After trying dozens of different solutions, I found one very simple one
that should also have the benefit of preventing us from having to fight
locking for the rest of our lives. So, we work around these deadlocks by
deferring all fbcon hotplug events that happen after the runtime suspend
process starts until after the device is resumed again.

Changes since v5:
- Come up with the (hopefully final) solution for solving this dumb
problem, one that is a lot less likely to cause issues with locking in
the future. This should work around all deadlock conditions with fbcon
brought up thus far.

Changes since v4:
- Add nouveau_fbcon_hotplugged_in_suspend() to workaround deadlock
condition that Lukas described
- Just move all of this out of drm_fb_helper.

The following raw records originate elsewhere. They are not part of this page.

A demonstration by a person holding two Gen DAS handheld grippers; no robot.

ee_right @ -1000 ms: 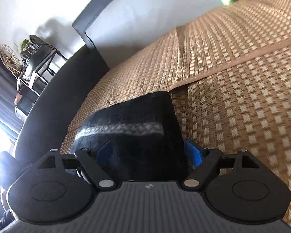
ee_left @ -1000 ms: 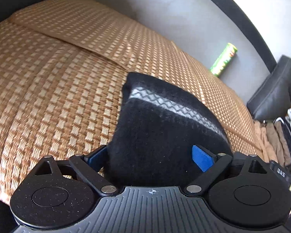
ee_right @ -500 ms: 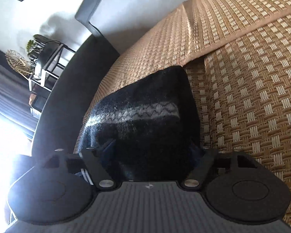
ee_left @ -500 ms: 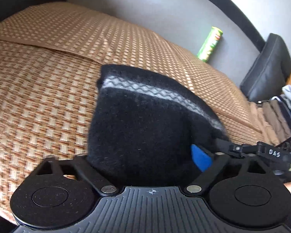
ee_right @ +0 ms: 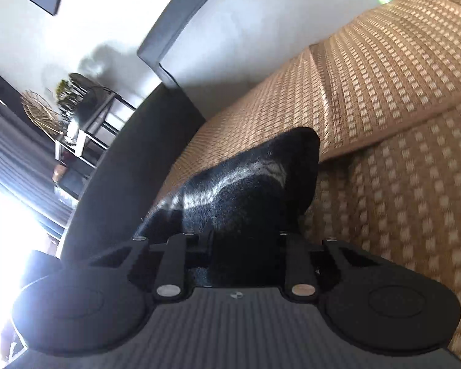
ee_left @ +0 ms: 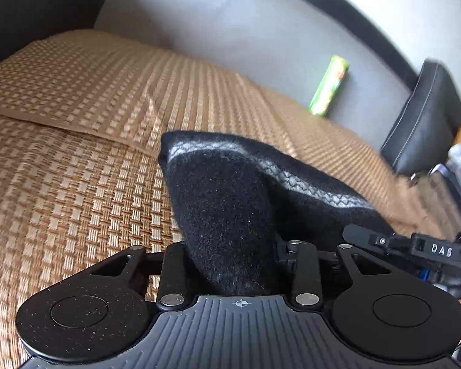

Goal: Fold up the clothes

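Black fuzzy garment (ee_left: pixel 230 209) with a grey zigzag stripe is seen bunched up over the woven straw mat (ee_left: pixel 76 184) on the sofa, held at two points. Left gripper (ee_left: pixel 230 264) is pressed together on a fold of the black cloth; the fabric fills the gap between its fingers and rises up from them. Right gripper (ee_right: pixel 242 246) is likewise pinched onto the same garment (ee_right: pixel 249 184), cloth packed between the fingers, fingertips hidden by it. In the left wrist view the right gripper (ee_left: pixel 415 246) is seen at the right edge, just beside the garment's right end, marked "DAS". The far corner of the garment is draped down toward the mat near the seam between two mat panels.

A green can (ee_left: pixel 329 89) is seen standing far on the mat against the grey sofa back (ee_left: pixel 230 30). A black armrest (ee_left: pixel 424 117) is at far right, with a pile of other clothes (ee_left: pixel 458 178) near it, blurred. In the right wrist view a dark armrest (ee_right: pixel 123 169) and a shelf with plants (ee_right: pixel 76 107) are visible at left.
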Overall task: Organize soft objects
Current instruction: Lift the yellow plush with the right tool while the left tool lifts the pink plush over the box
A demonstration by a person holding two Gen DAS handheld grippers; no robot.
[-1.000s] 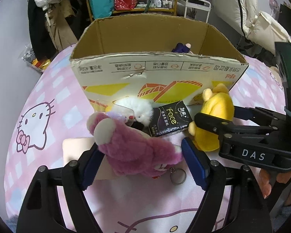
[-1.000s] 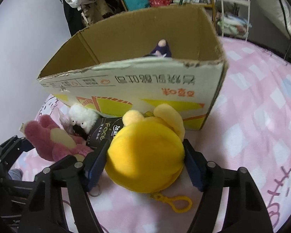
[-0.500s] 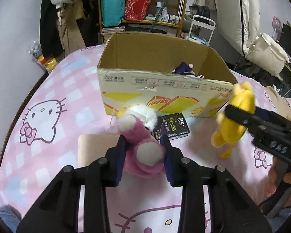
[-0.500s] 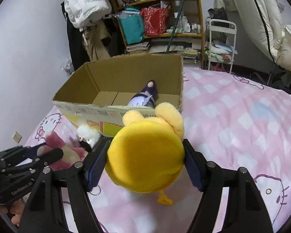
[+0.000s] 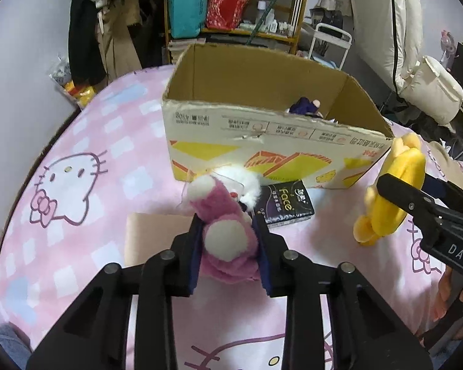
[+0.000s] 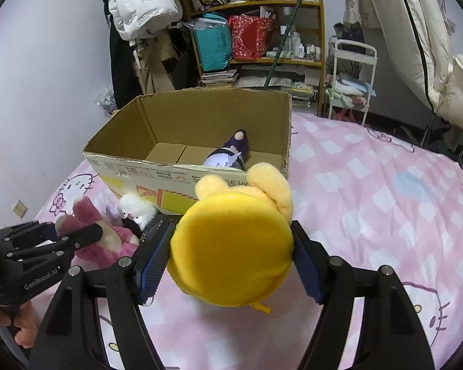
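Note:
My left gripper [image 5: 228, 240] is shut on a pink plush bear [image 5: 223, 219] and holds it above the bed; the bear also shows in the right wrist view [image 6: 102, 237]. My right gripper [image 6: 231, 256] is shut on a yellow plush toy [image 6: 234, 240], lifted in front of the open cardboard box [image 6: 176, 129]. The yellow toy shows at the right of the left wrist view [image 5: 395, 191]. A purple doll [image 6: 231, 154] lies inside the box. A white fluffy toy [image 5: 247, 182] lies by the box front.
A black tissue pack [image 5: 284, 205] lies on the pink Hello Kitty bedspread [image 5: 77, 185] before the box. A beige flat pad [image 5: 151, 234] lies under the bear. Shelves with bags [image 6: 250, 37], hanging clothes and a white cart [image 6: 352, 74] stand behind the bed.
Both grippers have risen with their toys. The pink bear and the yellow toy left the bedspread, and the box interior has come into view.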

It seems that other DRM
drivers have already figured out other workarounds for this. If other
drivers do end up needing this in the future, we can just move this
back into drm_fb_helper again.

Changes since v3:
- Actually check if fb_helper is NULL in both new helpers
- Actually check drm_fbdev_emulation in both new helpers
- Don't fire off a fb_helper hotplug unconditionally; only do it if
the following conditions are true (as otherwise, calling this in the
wrong spot will cause Bad Things to happen):
- fb_helper hotplug handling was actually inhibited previously
- fb_helper actually has a delayed hotplug pending
- fb_helper is actually bound
- fb_helper is actually initialized
- Add __must_check to drm_fb_helper_suspend_hotplug(). There's no
situation where a driver would actually want to use this without
checking the return value, so enforce that
- Rewrite and clarify the documentation for both helpers.
- Make sure to return true in the drm_fb_helper_suspend_hotplug() stub
that's provided in drm_fb_helper.h when CONFIG_DRM_FBDEV_EMULATION
isn't enabled
- Actually grab the toplevel fb_helper lock in
drm_fb_helper_resume_hotplug(), since it's possible other activity
(such as a hotplug) could be going on at the same time the driver
calls drm_fb_helper_resume_hotplug(). We need this to check whether or
not drm_fb_helper_hotplug_event() needs to be called anyway

Signed-off-by: Lyude Paul <[email protected]>
Cc: [email protected]
Cc: Lukas Wunner <[email protected]>
Cc: Karol Herbst <[email protected]>
---
drivers/gpu/drm/nouveau/dispnv50/disp.c | 2 +-
drivers/gpu/drm/nouveau/nouveau_display.c | 2 +-
drivers/gpu/drm/nouveau/nouveau_fbcon.c | 72 +++++++++++++++++++++++
drivers/gpu/drm/nouveau/nouveau_fbcon.h | 7 +++
4 files changed, 81 insertions(+), 2 deletions(-)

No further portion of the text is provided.